Being able to accurately predict customer demand, and act on those predictions, is a key skill for any business. Yet, most businesses do not know how to do this correctly.
Retail businesses can be very difficult, as well, as there’s so much data to collect. If you’re a wholesaler, then much of the data doesn’t belong to you. If you’re a retailer, then you’re likely selling thousands of SKUs, making it hard just to collect data on them let alone analyze it in order to forecast demand!
But that doesn’t mean it’s impossible for retail businesses. There are things retail businesses can do to make sure that their demand is adequately forecasted. But how?
What Is Demand Forecasting?
Demand forecasting is how a business predicts how many of which produce or SKU customers will buy during a specified time period. Techniques for demand forecasting are wide ranging, dealing with historical data, competitive data, and predicts based on projected industry growth.
This process is essential for retailers, as figuring out what products are going to sell and how quickly they will sell will help maximize profits over the long run.

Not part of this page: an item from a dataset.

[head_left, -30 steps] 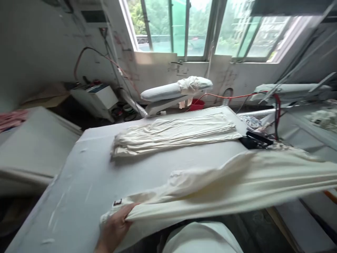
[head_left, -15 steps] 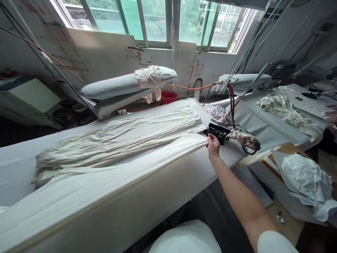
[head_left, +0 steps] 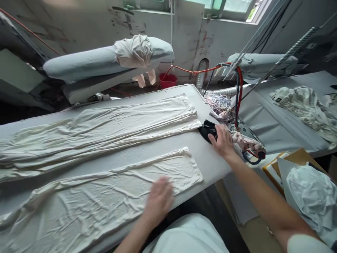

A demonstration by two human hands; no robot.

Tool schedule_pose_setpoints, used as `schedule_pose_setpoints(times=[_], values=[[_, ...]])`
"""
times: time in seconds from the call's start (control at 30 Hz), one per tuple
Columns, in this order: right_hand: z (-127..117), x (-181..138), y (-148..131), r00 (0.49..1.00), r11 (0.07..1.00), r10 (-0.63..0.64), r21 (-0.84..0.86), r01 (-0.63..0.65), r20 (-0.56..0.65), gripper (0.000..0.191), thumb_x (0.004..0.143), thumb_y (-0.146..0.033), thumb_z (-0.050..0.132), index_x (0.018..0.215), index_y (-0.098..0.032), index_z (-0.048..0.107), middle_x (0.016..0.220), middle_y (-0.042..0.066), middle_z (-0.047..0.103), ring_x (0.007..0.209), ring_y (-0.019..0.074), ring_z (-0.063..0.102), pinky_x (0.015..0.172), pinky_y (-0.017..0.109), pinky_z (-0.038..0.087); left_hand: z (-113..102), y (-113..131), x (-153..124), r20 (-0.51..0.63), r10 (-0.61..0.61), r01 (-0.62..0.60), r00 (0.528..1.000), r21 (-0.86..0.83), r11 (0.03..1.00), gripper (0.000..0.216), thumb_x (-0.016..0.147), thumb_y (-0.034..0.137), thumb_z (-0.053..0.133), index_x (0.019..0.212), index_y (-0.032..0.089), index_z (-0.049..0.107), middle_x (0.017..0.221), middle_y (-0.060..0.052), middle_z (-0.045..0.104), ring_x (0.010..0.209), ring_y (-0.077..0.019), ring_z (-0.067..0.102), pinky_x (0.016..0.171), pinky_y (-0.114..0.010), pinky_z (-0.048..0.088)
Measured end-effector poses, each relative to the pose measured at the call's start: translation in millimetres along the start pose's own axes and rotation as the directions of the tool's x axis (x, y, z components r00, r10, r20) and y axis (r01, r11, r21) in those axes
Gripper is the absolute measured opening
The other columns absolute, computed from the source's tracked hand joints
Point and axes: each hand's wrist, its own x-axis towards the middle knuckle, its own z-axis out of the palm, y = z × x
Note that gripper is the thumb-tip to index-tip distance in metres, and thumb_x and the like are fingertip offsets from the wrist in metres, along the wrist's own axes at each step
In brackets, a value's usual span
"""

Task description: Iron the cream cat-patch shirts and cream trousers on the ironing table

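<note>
Lying spread along the near edge of the pale surface (head_left: 212, 163), the front cloth (head_left: 113, 189) is looking laid out, but many creases are remaining. The back cloth (head_left: 131, 123) is lying beyond it, apart, its wrinkles also showing. The left hand (head_left: 159, 196), blurred, is hovering over or touching the front cloth, fingers extended, gripping nothing. The right hand (head_left: 222, 140) is touching the black iron (head_left: 205, 133); whether it is clamping, I cannot tell. Behind, a padded board (head_left: 84, 63) and red bucket (head_left: 168, 81) are standing before a stained wall (head_left: 158, 24).
</note>
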Motion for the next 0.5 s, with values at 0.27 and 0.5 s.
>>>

So how is demand forecasting done?
Common Techniques for Retail Demand Forecasting
Regression analysis: This purely statistical technique looks at the relationship between variables that affect demand. Then it draws a regression curve based on how the variables affect overall demand. By plugging values for each of those variables, it can produce an estimate.
Qualitative forecasting: This technique relies mainly on heuristics, expert opinion, and understanding of market conditions rather than statistical techniques. Because it doesn’t include numerical analysis, it doesn’t do a good job of producing exact numbers. However, it can find things that analyzing numerical data cannot, and could help retail businesses make leaps and bounds in understanding and forecasting their demand.
Time series analysis: This technique uses data over time to figure out how to model future values. It relies entirely on historical data and aims to use the past to tell the story of the future.
Important Considerations for Retail Sales Forecasting
Establish a baseline
To establish a baseline, use historical data from your business or, if you’re brand new, use competitive data based on the stage of the business. For example, take your previous year’s sales and see the change between this year’s sales and last year’s sales to date.
Understand your market
What is your customer like? How do they buy? Which sizes and colors do they prefer, and is that reflected in the SKU data? Which brands do shoppers in a specific category prefer? Understanding the answers to questions like these can help you forecast demand.
Select & Analyze KPIs
Forecasting demand requires that you take a look at certain KPIs. KPis such as GMROI (Gross Margin Return on Investment), shrinkage, stock turn, and sell-through rate can help you understand your demand.
Consider external factors
Not everything in your business is under your control. Supply chain shocks like the COVID-19 epidemic are difficult to predict, but other factors such as weather in a season or seasonal sales change can be easier to estimate.
This is where techniques like regression analysis can help estimate various outcomes. You could decide to combine multiple possible outcomes into a “Best case, Average case, Worst case” chart.
Use technology to your advantage
Technology is incredible, and there is a vast array of software available to help your retail business forecast demand. By centralizing your data and making as many processes as automated as possible, technology can help you collect and analyze much more data than before.